Poi, arriva Charles Darwin e tutto cambia, svelando l’intelligenza delle orchidee: infila una matita nel fiore, come fosse la proboscide di un insetto, e il rostello – cioè stami e pistilli insieme, parte maschile e femminile insieme – rilascia i due pollinia, appiccicati alla matita, come fosse il dorso di un insetto, per poter poi essere depositati sullo stigma della prossima orchidea che l’insetto (o la matita) visiterà, e così impollinarla. Il naturalista inglese capisce che l’orchidea è raffinatezza estrema e intelligenza vegetale, e scopre l’importanza della fecondazione incrociata, che avrebbe irrobustito le genie e fatto nascere individui insieme molto simili, ma un pochino diversi dai genitori. Proprio quella scoperta lo fa inciampare in alcuni reverendi suoi amici che gli consigliano di lasciar perdere quegli studi e pubblicare un libro sui maiali.
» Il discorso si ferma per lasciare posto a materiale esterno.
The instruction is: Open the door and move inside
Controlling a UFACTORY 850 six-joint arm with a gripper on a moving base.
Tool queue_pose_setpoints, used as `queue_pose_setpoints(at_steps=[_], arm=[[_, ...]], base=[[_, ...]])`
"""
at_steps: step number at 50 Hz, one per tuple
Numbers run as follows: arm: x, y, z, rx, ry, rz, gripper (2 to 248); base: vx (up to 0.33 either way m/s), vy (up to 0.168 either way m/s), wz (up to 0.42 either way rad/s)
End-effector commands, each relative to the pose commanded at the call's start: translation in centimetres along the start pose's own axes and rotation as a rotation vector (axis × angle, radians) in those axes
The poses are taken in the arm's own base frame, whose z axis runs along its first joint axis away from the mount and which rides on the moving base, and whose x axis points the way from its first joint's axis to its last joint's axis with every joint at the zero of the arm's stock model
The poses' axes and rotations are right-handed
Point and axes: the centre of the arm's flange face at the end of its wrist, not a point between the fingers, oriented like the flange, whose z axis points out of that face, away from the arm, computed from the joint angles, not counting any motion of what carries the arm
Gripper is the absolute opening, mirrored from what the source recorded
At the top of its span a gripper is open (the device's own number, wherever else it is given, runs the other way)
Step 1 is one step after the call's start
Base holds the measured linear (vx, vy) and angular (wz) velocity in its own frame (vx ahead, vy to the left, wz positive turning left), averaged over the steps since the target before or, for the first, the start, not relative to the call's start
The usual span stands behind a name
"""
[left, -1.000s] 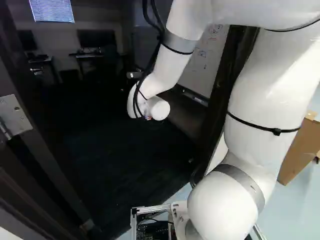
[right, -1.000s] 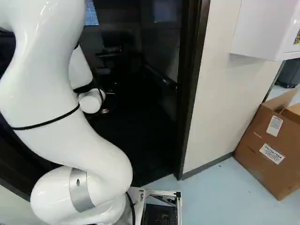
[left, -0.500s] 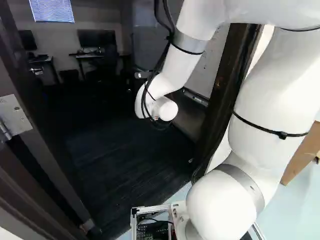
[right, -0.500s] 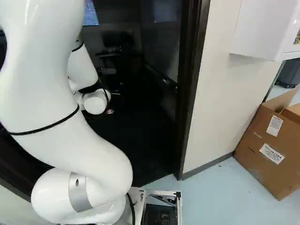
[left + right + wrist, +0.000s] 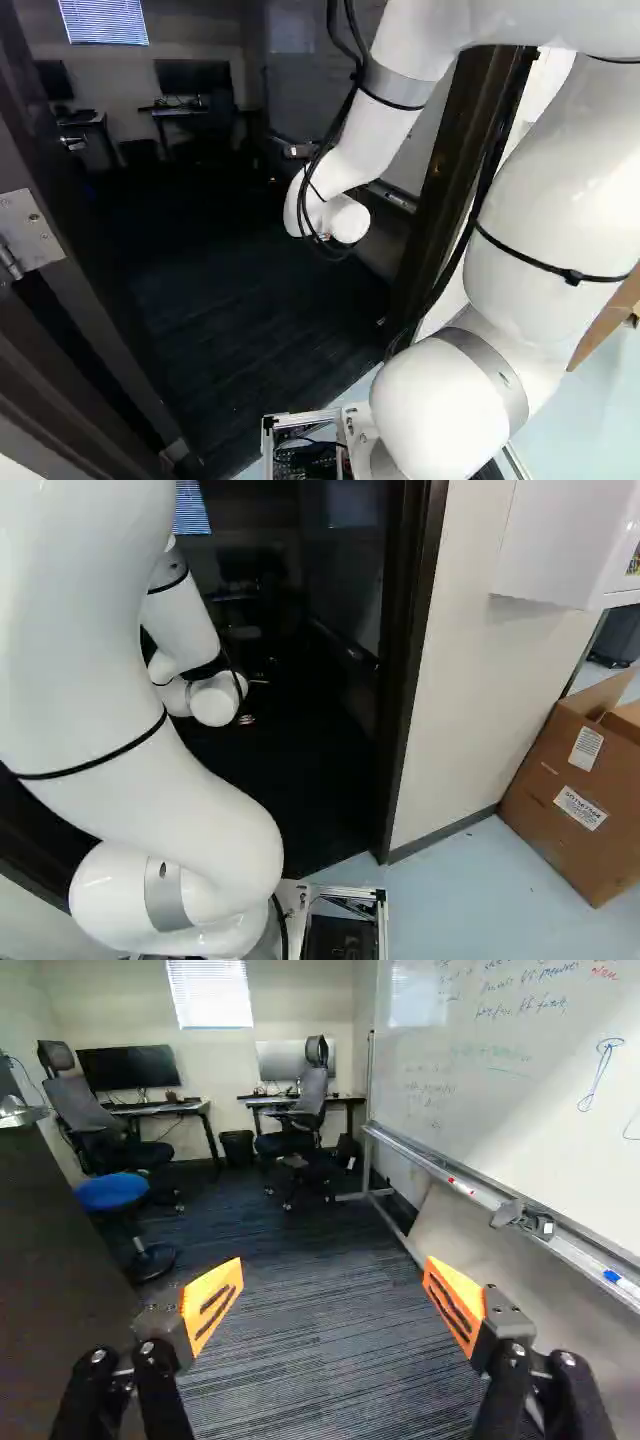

Darwin, che aveva descritto la maestria delle orchidee nel riprodursi, accende anche la fantasia degli scrittori: nel 1911, John Blunt, in The Orchid Horror, sovrappone l’astuzia delle orchidee agli sguardi della femme fatale, e Wagner fa dire alla sua orchidea narrante «dopo essere stata tanto amata e vezzeggiata per cento anni, all’improvviso sono diventata perfida, maligna, assassina». Sicuramente era diventata sensuale nelle forme di Marilyn Monroe che nel 1948 debutta in Orchidea bionda. E poi ha riempito i libri di Nero Wolfe e il mastodontico lavoro di censimento e riclassificazione di tutti i generi fatto dai Kew Gardens: «sinché ci sono orchidee c’è speranza. E sinché se ne scoprono di nuove, ancor di più».